[What needs to be done]
Write out exactly, please, every line from the beginning of the entries to the line holding "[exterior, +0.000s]", and no pictures.
----------------
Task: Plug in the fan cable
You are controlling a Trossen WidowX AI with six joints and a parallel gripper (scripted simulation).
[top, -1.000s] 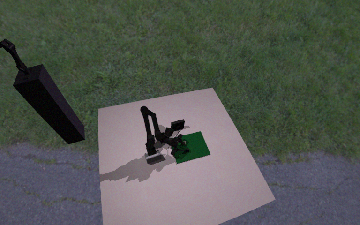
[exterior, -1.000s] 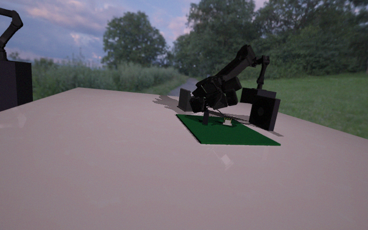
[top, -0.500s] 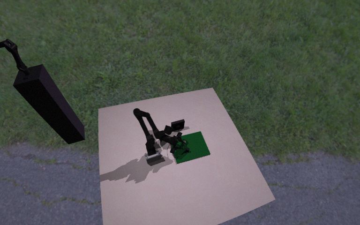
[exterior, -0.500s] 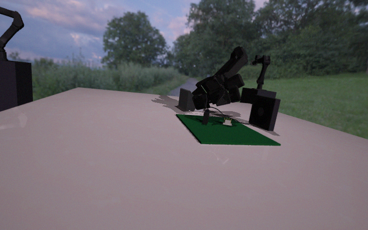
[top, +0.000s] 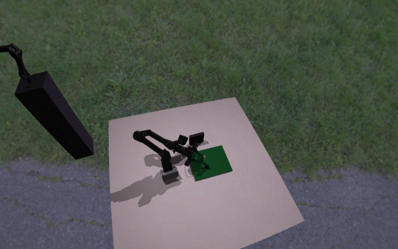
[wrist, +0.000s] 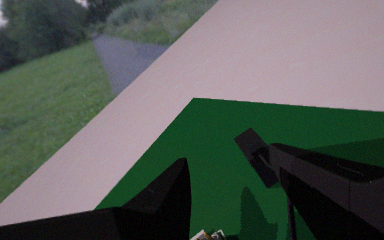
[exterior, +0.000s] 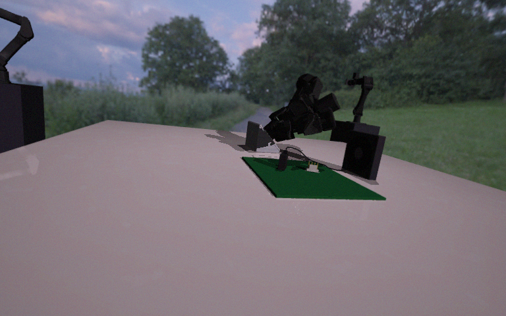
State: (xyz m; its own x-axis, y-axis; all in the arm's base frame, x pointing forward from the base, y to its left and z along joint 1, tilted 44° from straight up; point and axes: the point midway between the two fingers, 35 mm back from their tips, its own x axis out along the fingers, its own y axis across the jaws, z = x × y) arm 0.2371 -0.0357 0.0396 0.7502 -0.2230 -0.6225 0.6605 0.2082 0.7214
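Observation:
The green board [top: 219,160] [exterior: 309,186] [wrist: 210,130] lies flat on the table. The black plug [exterior: 282,160] [wrist: 254,147] stands upright on the board, left of the white four-pin header [exterior: 312,166] and apart from it. The header also shows at the bottom edge of the wrist view [wrist: 212,235]. A thin black cable [exterior: 298,151] runs from the plug to the black fan [top: 196,138] [exterior: 364,154], which stands at the board's far edge. My gripper [exterior: 277,131] [wrist: 228,159] is open and hangs just above the plug. In the wrist view the plug sits beside the right finger's tip; I cannot tell whether they touch.
The arm's base [top: 169,174] [exterior: 256,135] stands on the tan table [top: 205,211] beside the board. A long black box [top: 54,114] [exterior: 20,115] on a stand hangs at the left, off the table. Grass and a paved strip surround the table.

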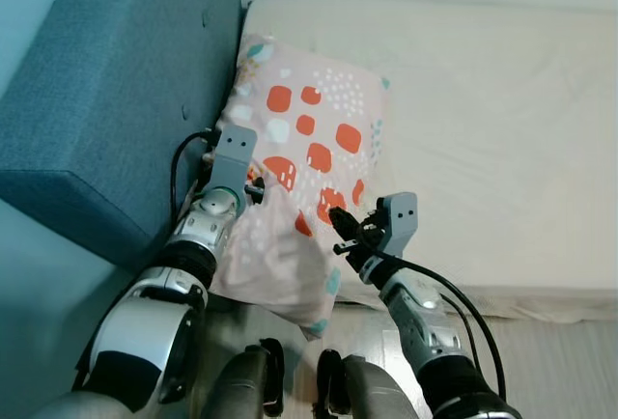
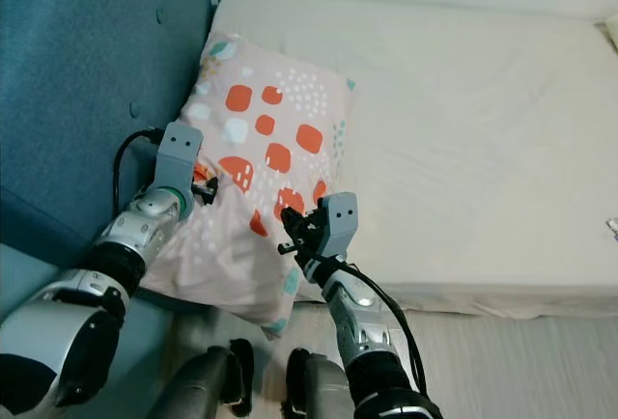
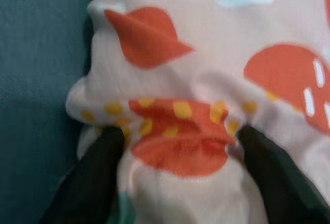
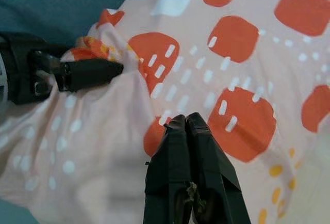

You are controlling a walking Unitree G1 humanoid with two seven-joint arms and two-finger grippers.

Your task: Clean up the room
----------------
[Response to this task]
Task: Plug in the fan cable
You are controlling a Trossen WidowX AI with six joints and a parallel gripper (scripted simulation).
[top, -1.000s] 
[exterior, -1.000s] 
[top, -0.500s] 
[exterior, -0.500s] 
[top, +0.000s] 
[wrist, +0.000s] 
[exterior, +0.000s] 

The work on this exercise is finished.